● **Goal of the exercise**
Look through the records below for the line holding "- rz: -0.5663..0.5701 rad". Write it out exactly, with each following line through the line holding "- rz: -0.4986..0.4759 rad".
Segment Open
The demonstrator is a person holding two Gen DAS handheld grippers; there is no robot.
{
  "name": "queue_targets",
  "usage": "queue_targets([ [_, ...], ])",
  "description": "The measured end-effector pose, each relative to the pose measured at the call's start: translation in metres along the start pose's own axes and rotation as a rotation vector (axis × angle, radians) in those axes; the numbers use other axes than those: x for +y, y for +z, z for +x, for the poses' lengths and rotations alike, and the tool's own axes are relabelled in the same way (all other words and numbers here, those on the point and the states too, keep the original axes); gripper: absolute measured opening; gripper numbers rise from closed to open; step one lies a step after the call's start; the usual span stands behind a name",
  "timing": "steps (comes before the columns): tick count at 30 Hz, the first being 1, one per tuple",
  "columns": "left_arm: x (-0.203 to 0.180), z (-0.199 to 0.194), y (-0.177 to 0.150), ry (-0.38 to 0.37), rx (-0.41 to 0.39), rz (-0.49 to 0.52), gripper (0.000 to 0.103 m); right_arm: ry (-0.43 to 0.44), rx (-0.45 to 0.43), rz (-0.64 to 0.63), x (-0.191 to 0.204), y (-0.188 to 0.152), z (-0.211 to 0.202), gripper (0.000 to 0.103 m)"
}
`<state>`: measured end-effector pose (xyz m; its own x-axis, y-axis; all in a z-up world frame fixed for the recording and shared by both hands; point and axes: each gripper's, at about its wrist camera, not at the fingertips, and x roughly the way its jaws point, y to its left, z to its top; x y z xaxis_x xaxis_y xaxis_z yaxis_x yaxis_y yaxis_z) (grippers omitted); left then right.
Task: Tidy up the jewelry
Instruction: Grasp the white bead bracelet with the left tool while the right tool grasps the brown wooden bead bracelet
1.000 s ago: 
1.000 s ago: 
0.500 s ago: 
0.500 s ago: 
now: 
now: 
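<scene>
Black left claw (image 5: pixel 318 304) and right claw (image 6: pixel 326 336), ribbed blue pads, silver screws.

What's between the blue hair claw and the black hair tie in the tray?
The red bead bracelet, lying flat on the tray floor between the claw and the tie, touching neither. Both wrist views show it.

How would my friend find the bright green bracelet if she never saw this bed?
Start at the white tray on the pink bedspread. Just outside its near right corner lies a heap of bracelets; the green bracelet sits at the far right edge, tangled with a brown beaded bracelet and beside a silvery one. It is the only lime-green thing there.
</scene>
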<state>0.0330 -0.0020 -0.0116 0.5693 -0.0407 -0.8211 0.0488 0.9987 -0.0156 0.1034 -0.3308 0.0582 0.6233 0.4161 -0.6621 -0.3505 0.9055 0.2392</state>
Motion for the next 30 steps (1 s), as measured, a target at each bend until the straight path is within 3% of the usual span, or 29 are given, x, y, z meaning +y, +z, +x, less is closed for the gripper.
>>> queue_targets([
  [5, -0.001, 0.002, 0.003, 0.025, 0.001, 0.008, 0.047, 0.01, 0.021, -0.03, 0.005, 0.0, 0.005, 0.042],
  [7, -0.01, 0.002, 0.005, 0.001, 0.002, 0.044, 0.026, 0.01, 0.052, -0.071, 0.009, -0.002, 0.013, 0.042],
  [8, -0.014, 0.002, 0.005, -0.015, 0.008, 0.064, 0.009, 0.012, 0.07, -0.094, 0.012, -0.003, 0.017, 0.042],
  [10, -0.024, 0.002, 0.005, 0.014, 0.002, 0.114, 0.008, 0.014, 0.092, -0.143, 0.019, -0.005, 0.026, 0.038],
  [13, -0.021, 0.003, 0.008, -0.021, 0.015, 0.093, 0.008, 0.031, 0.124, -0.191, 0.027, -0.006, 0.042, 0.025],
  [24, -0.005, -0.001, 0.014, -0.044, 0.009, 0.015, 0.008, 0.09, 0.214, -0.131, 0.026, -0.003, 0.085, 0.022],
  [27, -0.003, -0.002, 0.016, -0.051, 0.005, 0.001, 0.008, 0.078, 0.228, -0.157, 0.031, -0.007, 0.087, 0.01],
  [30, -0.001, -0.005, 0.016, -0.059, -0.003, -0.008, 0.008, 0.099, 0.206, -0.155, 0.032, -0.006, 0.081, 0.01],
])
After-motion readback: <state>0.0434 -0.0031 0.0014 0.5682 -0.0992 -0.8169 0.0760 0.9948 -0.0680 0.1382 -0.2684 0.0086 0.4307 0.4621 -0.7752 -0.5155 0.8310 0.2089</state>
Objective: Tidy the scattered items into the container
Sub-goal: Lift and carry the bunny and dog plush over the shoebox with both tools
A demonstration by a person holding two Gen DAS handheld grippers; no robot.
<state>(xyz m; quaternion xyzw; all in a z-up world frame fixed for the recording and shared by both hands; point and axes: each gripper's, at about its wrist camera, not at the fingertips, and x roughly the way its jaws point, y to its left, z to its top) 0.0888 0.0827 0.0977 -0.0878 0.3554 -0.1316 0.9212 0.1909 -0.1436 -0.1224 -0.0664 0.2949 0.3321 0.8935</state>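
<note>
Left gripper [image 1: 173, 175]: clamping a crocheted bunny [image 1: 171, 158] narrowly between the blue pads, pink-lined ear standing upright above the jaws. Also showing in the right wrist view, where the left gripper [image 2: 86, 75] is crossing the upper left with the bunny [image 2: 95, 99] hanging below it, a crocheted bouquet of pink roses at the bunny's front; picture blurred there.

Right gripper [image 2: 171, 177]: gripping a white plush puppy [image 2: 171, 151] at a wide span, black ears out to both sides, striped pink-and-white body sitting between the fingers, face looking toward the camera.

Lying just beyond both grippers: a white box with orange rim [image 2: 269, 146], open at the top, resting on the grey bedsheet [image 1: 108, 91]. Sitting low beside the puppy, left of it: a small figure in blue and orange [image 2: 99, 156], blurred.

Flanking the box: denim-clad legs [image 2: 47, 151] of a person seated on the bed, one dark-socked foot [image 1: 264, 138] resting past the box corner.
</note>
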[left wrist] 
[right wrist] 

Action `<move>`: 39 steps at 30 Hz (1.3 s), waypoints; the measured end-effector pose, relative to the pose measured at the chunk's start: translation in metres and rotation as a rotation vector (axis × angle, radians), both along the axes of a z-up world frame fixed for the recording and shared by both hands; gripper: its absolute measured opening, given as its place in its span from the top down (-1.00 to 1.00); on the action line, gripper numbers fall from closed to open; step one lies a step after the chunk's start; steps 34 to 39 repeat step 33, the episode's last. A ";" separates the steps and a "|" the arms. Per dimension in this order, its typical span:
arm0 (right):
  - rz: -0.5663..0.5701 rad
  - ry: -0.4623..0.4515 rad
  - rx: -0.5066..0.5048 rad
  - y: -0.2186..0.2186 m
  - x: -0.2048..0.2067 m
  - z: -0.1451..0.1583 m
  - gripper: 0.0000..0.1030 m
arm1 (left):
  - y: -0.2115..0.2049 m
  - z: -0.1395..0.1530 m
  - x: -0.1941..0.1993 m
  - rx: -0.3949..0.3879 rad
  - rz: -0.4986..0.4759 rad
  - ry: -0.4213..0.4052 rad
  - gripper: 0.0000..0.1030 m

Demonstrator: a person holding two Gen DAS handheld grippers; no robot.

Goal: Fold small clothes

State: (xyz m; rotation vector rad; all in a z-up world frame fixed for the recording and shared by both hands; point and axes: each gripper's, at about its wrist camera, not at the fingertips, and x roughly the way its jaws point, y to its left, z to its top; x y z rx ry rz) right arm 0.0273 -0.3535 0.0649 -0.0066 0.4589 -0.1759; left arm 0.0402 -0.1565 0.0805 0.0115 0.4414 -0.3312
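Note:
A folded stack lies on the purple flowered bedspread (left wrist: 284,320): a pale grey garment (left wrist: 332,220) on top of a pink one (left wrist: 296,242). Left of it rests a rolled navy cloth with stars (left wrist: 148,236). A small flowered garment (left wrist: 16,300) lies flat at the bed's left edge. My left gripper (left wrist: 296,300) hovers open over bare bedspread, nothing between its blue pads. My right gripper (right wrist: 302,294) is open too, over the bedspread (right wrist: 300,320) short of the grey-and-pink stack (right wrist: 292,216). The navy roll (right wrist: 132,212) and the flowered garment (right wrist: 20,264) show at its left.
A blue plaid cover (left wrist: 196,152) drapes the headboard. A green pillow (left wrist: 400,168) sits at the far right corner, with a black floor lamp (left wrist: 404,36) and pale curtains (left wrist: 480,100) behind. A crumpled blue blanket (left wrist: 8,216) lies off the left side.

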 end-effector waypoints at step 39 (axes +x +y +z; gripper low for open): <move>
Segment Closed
● **Solution for this exercise**
  - rz: -0.5663..0.5701 rad
  - ry: -0.4623..0.4515 rad
  - rx: -0.5066..0.5048 rad
  - y: -0.2186..0.2186 m
  - x: -0.2048..0.2067 m
  - z: -0.1451..0.1583 m
  - gripper: 0.0000..0.1030 m
arm1 (left):
  - y: -0.2115..0.2049 m
  - z: -0.1395..0.1530 m
  - x: -0.1941..0.1993 m
  - rx: -0.3949..0.3879 rad
  - rz: -0.4986..0.4759 rad

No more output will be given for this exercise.